An excellent example of a study that emphasizes both the effect of independent variables as well as variance accounted for by independent variables is Tweissi (1998). This study formulated the following research questions: Does language simplification (LS) have a positive influence on reading comprehension? Does the difference or amount of LS and type of LS result in differences in the levels of reading comprehension? Which of the amounts and types of LS are superior in producing higher levels of reading comprehension? The researcher utilized a One-Way ANOVA, a Tukey Pairwise and a Regression procedure to analyze data. Tweissi (1998) states that the study investigates the influence of one independent variable with five levels (language of the text) on one dependent variable (level of comprehension) and therefore the One-Way ANOVA was used. Because the null hypothesis about the effect of simplification on reading comprehension was rejected, the researcher applied two other statistical procedures to answer the other research questions: a Post-hoc analysis using the Tukey's pairwise comparisons, and a MR analysis. The MR analysis was used to answer the following question: Which of the amounts and types of simplification are superior (e.g., more influential) in producing higher levels of reading comprehension? The MR specifically showed predictive relationships among the effects of the five versions of text on performance of readers by predicting scores based on these versions (Tweissi, 1998: 197). Findings revealed the following: "The premise that the simpler the text the more comprehensible to L2 learners is unwarranted. LS in general has a positive influence, however, increasing the amount of LS alone does not lead to greater comprehension. The type of simplification, rather than the amount, may have a higher impact on reading comprehension" (Tweissi, 1998: 201). Given Tweissi's (1998) research questions and research design, the MR was necessary, as explained previously.

Conclusion

As shown in the present study, the selection of appropriate statistical procedures driven by research questions is a critical part of the L2 reading research process. The summary of recent studies shows that ANOVA is the test most commonly used in experimental research of this type. The reviewed studies demonstrate that when ANOVA has been employed in analyzing data for inferential purposes, the appropriateness of the procedure for the study has been directly supported. In light of new issues about L2 reading (Bernhardt, 2003) perhaps more inquiries about L2 reading comprehension should be concerned with the amounts and types of variables that are superior, or more influential, in producing higher levels of reading comprehension. Studies that show predictive relationships among the effects of variables could contribute to the lacuna in the database concerning the 50% of unexplained variance in Bernhardt's (2001) model. Through a re-examination and further analysis of a published study, the present investigation attempts to exemplify the rationale behind ANOVA and MR. As a final point, although ANOVA and MR may be mathematically equivalent, analyses should be tailored to test specific research questions.

Notes

1. Brantmeier (2004) offers a concise review of research methods commonly utilized in L2 reading research and includes a graphic presentation to show the typical sequence in which the mechanisms are usually executed and described in a study.

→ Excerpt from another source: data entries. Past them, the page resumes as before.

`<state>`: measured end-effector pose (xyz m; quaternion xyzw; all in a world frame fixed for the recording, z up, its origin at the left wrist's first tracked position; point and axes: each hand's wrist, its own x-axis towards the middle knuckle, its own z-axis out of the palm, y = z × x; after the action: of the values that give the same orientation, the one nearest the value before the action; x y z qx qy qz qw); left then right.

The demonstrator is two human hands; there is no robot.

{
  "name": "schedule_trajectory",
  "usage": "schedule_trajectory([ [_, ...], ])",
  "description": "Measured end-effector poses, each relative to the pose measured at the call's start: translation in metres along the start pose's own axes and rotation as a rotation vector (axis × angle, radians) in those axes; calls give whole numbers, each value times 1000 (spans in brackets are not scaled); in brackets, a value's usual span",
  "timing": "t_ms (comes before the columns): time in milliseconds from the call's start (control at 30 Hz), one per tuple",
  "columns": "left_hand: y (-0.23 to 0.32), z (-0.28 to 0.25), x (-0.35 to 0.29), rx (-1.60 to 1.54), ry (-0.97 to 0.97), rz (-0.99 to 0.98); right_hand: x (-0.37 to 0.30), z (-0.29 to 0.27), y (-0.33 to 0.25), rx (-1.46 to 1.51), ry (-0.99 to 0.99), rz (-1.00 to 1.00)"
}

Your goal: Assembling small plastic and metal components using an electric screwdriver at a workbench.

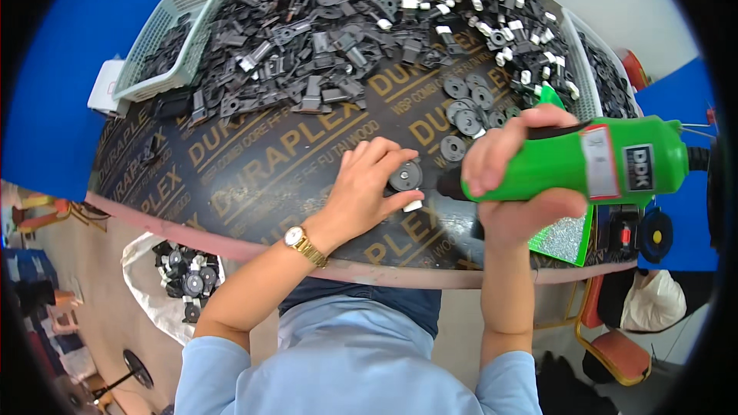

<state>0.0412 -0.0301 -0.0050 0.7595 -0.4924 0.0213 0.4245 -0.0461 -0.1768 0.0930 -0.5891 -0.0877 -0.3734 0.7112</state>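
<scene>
My left hand [360,190], with a gold watch [295,238] at its wrist, pinches a small black part [406,176] against the dark table [284,204]. The part has a round grey disc on top, and a white piece [413,205] shows at its near side by the thumb. In my right hand [511,223] is a green electric screwdriver [553,165], held sideways with the fingers wrapped round its body. Its black nose [450,184] points left toward the part, a short way off. Whether a bit sticks out cannot be made out.
A large heap of black parts [300,42] covers the far table. Loose grey discs [467,121] lie beyond the screwdriver. Baskets stand at left [196,38] and right [582,69]. A green tray of small silver pieces [565,240] sits near the right edge; a white sack [142,273] is below left.
</scene>
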Motion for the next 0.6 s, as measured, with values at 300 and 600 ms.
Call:
schedule_trajectory([
  [300, -1, -6, 0, -55, -78, -24, -7, 18, 16, -195, -44, 3],
  [600, -2, -1, -3, -36, -16, -15, -9, 38, 30, -282, 94, 24],
])
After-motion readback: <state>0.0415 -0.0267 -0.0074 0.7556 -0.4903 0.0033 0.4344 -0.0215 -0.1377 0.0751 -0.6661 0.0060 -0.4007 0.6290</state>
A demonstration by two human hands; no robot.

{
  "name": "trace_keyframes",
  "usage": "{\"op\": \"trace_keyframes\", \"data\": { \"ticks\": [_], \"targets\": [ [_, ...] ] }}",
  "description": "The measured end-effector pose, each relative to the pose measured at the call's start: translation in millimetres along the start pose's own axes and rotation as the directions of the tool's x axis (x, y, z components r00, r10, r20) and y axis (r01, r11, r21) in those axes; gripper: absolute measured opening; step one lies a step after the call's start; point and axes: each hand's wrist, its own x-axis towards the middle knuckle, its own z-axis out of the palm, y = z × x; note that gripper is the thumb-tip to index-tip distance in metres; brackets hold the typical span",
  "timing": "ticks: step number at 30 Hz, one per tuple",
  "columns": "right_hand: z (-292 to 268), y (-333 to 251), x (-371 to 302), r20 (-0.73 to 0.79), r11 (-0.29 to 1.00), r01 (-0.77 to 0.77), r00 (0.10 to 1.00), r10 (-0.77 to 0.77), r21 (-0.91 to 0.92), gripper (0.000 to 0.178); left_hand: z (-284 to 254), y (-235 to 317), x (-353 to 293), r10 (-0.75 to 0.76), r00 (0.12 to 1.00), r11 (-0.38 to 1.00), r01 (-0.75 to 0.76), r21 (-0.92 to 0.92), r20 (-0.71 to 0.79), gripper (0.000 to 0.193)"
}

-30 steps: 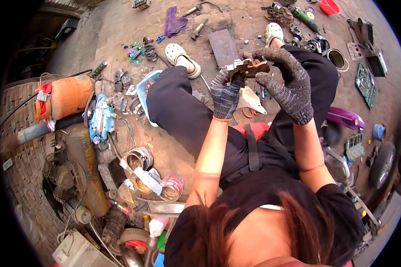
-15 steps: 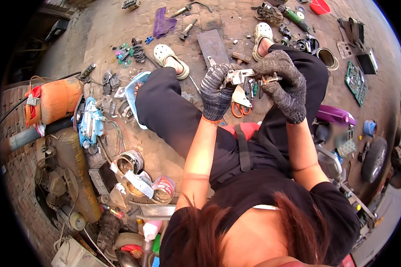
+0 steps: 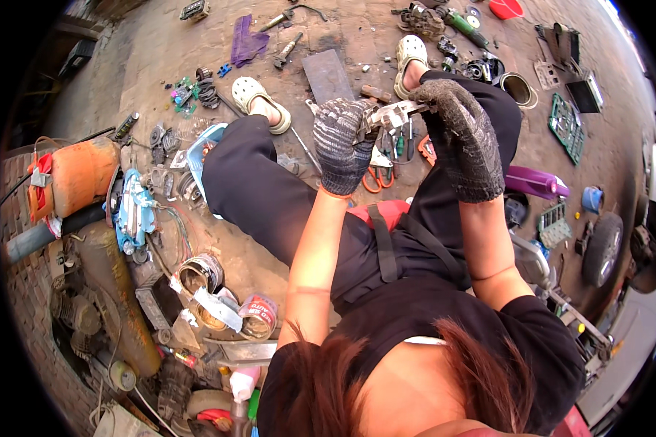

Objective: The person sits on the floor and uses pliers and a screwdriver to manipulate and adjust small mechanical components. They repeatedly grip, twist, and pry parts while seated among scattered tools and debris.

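Note:
I hold a small silvery metal part (image 3: 395,115) with arms and gaps above my lap. My left hand (image 3: 342,142), in a grey knit work glove, is closed around the part's left end. My right hand (image 3: 463,138), gloved alike, has its fingers bent at the part's right end, and the back of the glove hides the fingertips. Below the part, on the ground between my legs, lie orange-handled scissors (image 3: 375,179), a green-handled tool (image 3: 400,145) and another orange-handled tool (image 3: 427,150).
A wooden-handled hammer (image 3: 375,93) and a flat metal plate (image 3: 328,76) lie ahead. On the left are a blue plastic basket (image 3: 198,156), an orange tank (image 3: 84,178) and open cans (image 3: 258,316). A purple bottle (image 3: 533,182), a green tool case (image 3: 566,129) and a wheel (image 3: 603,250) are on the right.
My right hand has turned, its back now covering its fingers. The small copper-coloured piece seen at it before is out of sight. The view has shifted slightly to the right.

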Motion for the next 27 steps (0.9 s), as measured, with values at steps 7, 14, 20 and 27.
{"op": "trace_keyframes", "data": {
  "ticks": [7,14,20,27],
  "targets": [
    [-1,6,-32,0.147,0.331,-0.386,0.811,0.566,0.861,0.064,-7,-6,6,0.261,0.965,0.917,-0.251,0.310,0.008,0.027],
    [-13,33,-75,0.055,0.742,-0.568,0.806,0.590,0.356,0.041,-8,-5,16,0.432,0.893,0.812,-0.447,0.376,0.128,0.035],
    [-10,14,-46,0.001,0.959,-0.245,0.969,0.247,0.143,0.024,9,-16,17,0.269,0.948,0.871,-0.314,0.378,0.168,0.047],
    [-2,17,-44,0.166,0.806,-0.470,0.882,0.441,0.360,0.030,25,-22,-14,-0.619,0.781,0.688,0.590,-0.423,0.084,0.048]
  ]
}}
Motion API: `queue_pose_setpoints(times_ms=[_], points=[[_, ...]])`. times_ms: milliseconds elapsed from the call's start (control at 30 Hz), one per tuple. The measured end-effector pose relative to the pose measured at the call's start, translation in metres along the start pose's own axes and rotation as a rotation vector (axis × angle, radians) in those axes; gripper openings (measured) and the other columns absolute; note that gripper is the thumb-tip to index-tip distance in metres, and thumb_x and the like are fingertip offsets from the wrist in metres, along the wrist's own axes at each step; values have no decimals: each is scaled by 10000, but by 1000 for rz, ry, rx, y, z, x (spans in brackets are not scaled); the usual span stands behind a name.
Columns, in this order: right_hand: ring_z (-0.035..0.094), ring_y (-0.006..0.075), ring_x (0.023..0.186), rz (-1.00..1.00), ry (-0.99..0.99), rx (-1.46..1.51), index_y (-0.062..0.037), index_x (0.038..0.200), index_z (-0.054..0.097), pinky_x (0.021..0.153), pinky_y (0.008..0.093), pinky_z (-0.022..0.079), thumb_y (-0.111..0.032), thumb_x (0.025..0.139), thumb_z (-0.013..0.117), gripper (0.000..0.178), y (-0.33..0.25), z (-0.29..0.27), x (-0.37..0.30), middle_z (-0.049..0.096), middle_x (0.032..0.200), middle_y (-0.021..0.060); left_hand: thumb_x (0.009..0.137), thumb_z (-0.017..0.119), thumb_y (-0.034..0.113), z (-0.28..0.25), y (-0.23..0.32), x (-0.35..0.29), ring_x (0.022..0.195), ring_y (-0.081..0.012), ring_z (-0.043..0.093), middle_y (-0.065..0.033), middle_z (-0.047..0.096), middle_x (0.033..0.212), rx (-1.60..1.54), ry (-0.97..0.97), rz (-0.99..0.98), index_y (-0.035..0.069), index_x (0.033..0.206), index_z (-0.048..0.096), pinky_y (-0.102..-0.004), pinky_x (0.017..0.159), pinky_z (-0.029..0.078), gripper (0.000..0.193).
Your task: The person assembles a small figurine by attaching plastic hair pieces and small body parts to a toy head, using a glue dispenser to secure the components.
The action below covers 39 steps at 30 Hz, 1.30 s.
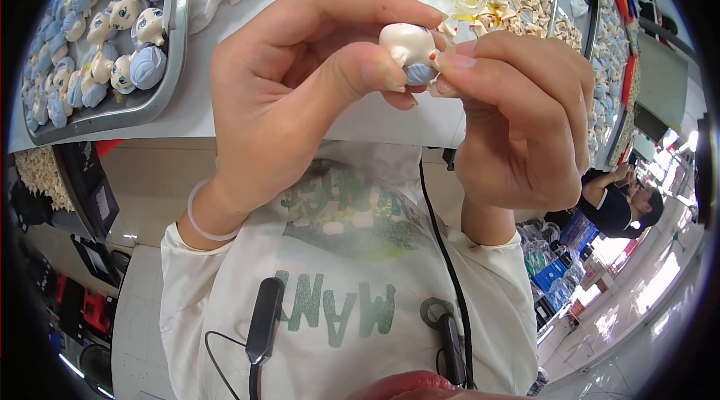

2. See Chapter 11, Hatch and Lazarton (1991) for more specific details and examples.

3. The present study does not attempt to examine whether researchers have violated the underlying assumptions for the use of ANOVA and RM, but rather attempts to identify and discuss statistical tests utilized.

4. The t test is simply a special case of the same technique, when there are only two groups. In that case, F = t2. But, when there are more than two groups, there is no direct way to derive a t test.

5. See Kirk (1982) for a detailed description of post hoc comparisons.

6. When comparing the two passages, the Cortazar passage yielded lower comprehension scores on both multiple choice and recall, independent of gender. Text difficulty could be a limitation to the extent that it would be an intervening variable, or a variable that was not included in the present study. The author chose not to control for text difficulty because the study does not make comparisons of recall comprehension scores between the two passages, rather it examines the differences in recall comprehension scores by gender within each passage. Furthermore, to maintain authenticity, the researcher did not simplify the Cortazar text.

Acknowledgements

The author is thankful to Anthony Alvarez and Andy Levi for their assistance with research and to Mike Strube for his time spent discussing this article. The author would also like to thank the anonymous RFL reviewers for their constructive criticism and valuable feedback.

References

Aiken, L. & West, S. (1991). Multiple regression: Testing and interpretations. London: Sage Publications.

Anderson, N. J. (1991). Individual differences in strategy use in second language reading and testing. Modern Language Journal, 75, 460-472.

Barnett, M. A. (1989). More than meets the eye: Foreign language reading theory and practice. Englewood Cliffs, NJ: Prentice Hall.

Bell, T. (2001). Extensive reading: Speed and comprehension. The Reading Matrix, 1(1), 1-9.

Bernhardt, E. B. (1984). Towards an information processing perspective in foreign language reading. Modern Language Journal, 68, 322-31.

Bernhardt, E. B. (1991). Reading development in a second language. Norwood, NJ: Ablex Publishing Corporation.

Bernhardt, E. B. (2000). Second-language reading as a case study of reading scholarship in the 20th century. In M. Kamil, P. Mosenthal, D. Pearson, & R. Barr (Eds.). Handbook of reading research Volume III (pp. 793-811). Hillsdale, NJ: Earlbaum.

Bernhardt, E. B. (2003). New directions in reading research: Second language perspectives. Reading Research Quarterly, 37(4), 112-117.

Block, E. (1986). The comprehension strategies of second language readers. TESOL Quarterly, 20, 463-494.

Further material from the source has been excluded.